Macht die Einführung eines Notparlaments trotzdem Sinn?
Würde die Verfassung in Bezug auf Beschlussfähigkeit und digitale Teilnahme angepasst, dann stellt sich die Frage, ob eine Regelung über den Notausschuss nach Art 47a des Entwurfs noch sinnvoll ist. Das ist mit einer klaren Maßgabe zu bejahen.
Keinen Sinn macht es, eine solche Notregelung unter ein Verfallsdatum zu stellen. Das liefe auch der Würde der Verfassung als einer auf Dauer angelegten, grundlegenden Rechtsordnung zuwider.

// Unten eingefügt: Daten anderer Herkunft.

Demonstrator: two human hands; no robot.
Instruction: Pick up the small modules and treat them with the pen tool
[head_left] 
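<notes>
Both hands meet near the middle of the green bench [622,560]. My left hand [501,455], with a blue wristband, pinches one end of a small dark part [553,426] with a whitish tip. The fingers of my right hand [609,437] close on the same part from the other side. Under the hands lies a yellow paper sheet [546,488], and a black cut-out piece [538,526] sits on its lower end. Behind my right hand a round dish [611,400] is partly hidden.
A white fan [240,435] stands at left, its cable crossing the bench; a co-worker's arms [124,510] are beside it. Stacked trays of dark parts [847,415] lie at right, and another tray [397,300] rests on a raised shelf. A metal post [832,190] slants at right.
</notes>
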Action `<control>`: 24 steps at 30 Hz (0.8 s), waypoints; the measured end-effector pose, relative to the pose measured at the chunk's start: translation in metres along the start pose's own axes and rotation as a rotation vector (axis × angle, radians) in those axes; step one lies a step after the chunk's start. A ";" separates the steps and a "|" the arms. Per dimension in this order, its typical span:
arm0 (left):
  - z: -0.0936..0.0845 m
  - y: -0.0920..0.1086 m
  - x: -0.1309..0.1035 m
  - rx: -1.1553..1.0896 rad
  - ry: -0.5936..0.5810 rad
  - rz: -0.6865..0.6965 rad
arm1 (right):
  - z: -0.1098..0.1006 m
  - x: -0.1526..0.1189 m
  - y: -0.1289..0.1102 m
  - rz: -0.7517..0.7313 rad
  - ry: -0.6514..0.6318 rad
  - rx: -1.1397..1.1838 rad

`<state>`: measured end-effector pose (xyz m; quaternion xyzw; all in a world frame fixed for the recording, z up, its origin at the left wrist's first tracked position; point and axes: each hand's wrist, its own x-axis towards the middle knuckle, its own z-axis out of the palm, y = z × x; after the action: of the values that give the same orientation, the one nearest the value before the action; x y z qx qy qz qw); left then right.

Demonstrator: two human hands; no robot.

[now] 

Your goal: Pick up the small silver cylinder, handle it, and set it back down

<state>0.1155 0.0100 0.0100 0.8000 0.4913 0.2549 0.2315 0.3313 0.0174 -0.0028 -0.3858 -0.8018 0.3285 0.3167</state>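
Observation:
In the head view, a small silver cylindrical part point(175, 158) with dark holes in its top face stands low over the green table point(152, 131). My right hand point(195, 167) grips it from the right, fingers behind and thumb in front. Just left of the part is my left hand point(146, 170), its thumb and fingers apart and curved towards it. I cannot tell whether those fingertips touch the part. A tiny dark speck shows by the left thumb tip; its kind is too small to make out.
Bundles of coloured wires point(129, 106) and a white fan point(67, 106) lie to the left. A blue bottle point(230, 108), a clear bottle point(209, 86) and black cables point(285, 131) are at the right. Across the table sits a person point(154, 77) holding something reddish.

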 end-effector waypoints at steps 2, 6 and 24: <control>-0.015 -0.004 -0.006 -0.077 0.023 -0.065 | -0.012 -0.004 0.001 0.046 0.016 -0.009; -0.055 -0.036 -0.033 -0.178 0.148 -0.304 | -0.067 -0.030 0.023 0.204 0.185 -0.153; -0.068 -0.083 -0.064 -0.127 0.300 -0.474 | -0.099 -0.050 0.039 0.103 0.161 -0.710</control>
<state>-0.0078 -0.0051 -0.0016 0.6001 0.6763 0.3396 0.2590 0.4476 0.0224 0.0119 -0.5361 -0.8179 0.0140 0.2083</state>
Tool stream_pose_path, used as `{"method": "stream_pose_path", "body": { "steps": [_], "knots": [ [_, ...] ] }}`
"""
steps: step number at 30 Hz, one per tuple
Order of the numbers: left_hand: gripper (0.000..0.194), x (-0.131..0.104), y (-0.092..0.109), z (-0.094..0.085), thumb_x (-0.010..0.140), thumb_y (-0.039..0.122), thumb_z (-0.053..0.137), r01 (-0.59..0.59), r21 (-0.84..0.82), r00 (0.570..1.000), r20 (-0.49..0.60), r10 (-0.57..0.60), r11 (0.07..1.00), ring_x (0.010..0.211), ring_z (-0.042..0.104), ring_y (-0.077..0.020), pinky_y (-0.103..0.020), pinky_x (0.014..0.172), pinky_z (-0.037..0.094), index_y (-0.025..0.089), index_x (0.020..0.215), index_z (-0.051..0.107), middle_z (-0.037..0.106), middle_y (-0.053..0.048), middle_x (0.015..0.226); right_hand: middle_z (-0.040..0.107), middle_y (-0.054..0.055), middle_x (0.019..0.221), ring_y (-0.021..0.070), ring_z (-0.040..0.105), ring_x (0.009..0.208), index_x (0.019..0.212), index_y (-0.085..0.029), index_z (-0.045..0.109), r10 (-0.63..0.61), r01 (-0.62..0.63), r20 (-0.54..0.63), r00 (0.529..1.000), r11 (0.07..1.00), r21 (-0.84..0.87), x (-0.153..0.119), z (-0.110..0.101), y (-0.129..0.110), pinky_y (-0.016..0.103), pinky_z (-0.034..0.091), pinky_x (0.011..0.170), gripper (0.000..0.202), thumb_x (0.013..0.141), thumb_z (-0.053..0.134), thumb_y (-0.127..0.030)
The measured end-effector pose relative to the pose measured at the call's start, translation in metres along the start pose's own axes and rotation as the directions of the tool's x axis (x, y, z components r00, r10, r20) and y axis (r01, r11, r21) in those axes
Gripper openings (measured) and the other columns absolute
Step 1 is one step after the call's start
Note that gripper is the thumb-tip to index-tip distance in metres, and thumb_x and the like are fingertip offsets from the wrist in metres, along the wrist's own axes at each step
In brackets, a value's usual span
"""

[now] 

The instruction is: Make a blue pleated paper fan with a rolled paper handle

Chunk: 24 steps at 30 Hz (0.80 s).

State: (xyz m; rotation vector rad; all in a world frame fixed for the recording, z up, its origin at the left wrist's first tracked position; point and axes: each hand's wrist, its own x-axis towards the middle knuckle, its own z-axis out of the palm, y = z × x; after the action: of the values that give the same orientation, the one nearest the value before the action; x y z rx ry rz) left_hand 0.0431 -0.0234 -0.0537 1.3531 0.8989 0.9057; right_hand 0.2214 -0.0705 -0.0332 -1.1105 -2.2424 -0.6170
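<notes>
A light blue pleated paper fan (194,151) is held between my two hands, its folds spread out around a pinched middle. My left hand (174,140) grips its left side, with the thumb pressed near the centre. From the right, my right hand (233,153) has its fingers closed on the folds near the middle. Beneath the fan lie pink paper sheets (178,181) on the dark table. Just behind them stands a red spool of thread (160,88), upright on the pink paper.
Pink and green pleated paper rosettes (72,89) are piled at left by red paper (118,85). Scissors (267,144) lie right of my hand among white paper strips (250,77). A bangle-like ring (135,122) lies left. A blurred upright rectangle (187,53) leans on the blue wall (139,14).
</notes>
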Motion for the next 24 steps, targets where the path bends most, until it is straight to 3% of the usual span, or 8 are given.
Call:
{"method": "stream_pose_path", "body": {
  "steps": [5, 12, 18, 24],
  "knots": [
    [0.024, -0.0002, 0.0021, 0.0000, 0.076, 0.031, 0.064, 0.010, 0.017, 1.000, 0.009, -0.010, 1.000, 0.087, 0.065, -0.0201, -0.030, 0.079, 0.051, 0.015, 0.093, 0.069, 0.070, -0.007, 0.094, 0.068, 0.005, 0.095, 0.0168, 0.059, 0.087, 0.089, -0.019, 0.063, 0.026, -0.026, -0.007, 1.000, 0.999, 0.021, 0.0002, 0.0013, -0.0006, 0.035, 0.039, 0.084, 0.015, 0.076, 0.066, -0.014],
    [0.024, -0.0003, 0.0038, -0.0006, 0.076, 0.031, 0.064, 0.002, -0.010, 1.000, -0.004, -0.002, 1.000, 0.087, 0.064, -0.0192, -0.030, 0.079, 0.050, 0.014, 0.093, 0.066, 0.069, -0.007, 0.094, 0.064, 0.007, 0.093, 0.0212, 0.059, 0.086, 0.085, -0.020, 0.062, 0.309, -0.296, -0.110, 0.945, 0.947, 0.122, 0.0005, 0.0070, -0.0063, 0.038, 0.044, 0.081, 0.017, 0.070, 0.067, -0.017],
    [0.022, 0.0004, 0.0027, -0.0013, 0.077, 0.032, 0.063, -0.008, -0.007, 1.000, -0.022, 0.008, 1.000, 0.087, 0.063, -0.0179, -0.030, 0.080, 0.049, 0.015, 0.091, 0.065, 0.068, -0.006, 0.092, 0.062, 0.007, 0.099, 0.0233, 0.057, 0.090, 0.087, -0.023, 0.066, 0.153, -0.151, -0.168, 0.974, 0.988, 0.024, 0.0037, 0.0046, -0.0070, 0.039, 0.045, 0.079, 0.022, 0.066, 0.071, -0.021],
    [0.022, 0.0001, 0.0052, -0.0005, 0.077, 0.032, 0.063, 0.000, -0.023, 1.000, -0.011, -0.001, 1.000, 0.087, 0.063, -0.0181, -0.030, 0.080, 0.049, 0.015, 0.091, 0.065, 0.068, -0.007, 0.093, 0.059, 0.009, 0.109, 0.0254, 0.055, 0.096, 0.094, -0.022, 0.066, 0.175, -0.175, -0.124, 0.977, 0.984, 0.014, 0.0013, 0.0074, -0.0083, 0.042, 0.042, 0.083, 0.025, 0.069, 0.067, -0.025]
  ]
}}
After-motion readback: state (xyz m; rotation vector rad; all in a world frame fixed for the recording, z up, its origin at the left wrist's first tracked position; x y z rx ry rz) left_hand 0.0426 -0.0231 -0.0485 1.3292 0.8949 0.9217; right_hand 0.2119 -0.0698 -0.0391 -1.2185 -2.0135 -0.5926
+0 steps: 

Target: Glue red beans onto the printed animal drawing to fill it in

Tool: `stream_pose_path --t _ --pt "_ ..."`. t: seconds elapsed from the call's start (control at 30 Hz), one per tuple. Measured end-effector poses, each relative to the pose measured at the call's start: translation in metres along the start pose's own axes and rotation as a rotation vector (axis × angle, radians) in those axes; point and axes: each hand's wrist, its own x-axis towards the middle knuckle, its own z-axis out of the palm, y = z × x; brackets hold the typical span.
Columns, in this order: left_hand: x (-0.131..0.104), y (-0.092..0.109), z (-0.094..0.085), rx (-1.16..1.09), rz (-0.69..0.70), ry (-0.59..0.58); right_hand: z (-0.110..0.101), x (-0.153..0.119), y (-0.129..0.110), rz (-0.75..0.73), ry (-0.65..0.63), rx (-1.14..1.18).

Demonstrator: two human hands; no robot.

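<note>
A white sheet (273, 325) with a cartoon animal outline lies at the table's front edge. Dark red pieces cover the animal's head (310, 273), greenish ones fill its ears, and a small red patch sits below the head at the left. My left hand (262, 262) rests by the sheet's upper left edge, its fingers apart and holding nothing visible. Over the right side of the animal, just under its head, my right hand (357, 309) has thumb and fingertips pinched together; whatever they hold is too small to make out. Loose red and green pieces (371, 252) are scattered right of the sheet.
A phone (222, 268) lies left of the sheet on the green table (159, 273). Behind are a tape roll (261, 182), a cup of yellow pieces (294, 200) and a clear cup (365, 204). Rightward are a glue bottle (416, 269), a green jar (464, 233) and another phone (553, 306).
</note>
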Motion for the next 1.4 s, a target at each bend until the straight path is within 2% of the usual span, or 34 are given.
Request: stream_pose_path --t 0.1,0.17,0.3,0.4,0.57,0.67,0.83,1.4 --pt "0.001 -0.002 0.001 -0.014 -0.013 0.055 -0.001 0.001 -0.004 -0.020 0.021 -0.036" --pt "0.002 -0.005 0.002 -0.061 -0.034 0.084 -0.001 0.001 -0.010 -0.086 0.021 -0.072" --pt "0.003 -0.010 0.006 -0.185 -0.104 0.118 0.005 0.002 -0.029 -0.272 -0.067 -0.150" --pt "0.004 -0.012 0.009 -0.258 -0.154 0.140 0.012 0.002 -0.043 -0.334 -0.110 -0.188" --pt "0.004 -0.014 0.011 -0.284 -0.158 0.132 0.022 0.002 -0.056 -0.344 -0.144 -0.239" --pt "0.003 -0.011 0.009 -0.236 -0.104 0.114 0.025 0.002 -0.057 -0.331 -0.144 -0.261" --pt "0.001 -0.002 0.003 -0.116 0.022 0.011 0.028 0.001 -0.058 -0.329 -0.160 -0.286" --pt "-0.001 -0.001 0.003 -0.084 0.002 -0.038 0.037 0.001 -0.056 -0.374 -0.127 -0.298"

Wird die bislang geplante dreijährige Befristung aufgegeben, ist der vorgeschlagene Art. 47a im Kern durchaus zweckmäßig. Die meisten Anlässe für das Vorliegen eines Notfalls wird man zwar schon durch Verfassungsänderungen im Bereich der Beschlussfähigkeit und der digitalen Teilnahmemöglichkeit verhindern können. Für die dennoch verbleibenden Fälle ist es besser, eine Regelung über ein Notparlament zu haben. Denn bisher stellt die Verfassung die anderen Staatsorgane in einer solchen Situation vor die Wahl, entweder die Handlungsfähigkeit des Landes preiszugeben oder unter Missachtung der Verfassung selbst zu handeln. Diese Situation sollte beendet werden. Das ist der richtige Kern des interfraktionellen Gesetzesentwurfs.